Retype all of the data shown below, keeping every character the same.

■ **PROVIDED DATA**

=== Begin Enclosure ===

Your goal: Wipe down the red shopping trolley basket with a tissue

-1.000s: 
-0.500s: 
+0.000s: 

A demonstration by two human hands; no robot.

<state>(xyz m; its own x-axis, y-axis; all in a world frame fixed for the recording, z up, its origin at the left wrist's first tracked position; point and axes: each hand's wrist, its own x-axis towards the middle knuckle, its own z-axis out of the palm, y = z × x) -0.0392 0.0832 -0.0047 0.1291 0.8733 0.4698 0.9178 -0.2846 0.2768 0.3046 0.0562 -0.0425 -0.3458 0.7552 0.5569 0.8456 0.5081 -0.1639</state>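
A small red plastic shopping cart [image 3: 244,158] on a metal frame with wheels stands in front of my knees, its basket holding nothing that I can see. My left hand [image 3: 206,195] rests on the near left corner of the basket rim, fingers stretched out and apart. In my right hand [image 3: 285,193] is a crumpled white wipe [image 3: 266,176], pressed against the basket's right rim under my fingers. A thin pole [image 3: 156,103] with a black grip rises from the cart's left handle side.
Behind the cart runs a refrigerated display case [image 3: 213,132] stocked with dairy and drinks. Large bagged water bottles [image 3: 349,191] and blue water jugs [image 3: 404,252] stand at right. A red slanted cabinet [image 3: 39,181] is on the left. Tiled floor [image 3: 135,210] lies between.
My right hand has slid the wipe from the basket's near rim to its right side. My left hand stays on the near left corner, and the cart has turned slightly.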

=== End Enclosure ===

■ **SOLUTION TO THE PROBLEM**
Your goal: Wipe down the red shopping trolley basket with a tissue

-1.000s: 
-0.500s: 
+0.000s: 

A demonstration by two human hands; no robot.

<state>(xyz m; its own x-axis, y-axis; all in a world frame fixed for the recording, z up, its origin at the left wrist's first tracked position; point and axes: each hand's wrist, its own x-axis towards the middle knuckle, its own z-axis out of the palm, y = z × x) -0.0392 0.0832 -0.0047 0.1291 0.8733 0.4698 0.9178 -0.2846 0.2768 0.3046 0.0562 -0.0425 -0.3458 0.7552 0.5569 0.8456 0.5081 -0.1639</state>
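A small red plastic shopping cart [image 3: 244,158] on a metal frame with wheels stands in front of my knees, its basket holding nothing that I can see. My left hand [image 3: 206,195] rests on the near left corner of the basket rim, fingers stretched out and apart. In my right hand [image 3: 285,193] is a crumpled white wipe [image 3: 266,176], pressed against the basket's right rim under my fingers. A thin pole [image 3: 156,103] with a black grip rises from the cart's left handle side.
Behind the cart runs a refrigerated display case [image 3: 213,132] stocked with dairy and drinks. Large bagged water bottles [image 3: 349,191] and blue water jugs [image 3: 404,252] stand at right. A red slanted cabinet [image 3: 39,181] is on the left. Tiled floor [image 3: 135,210] lies between.
My right hand has slid the wipe from the basket's near rim to its right side. My left hand stays on the near left corner, and the cart has turned slightly.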

With that, the output is complete.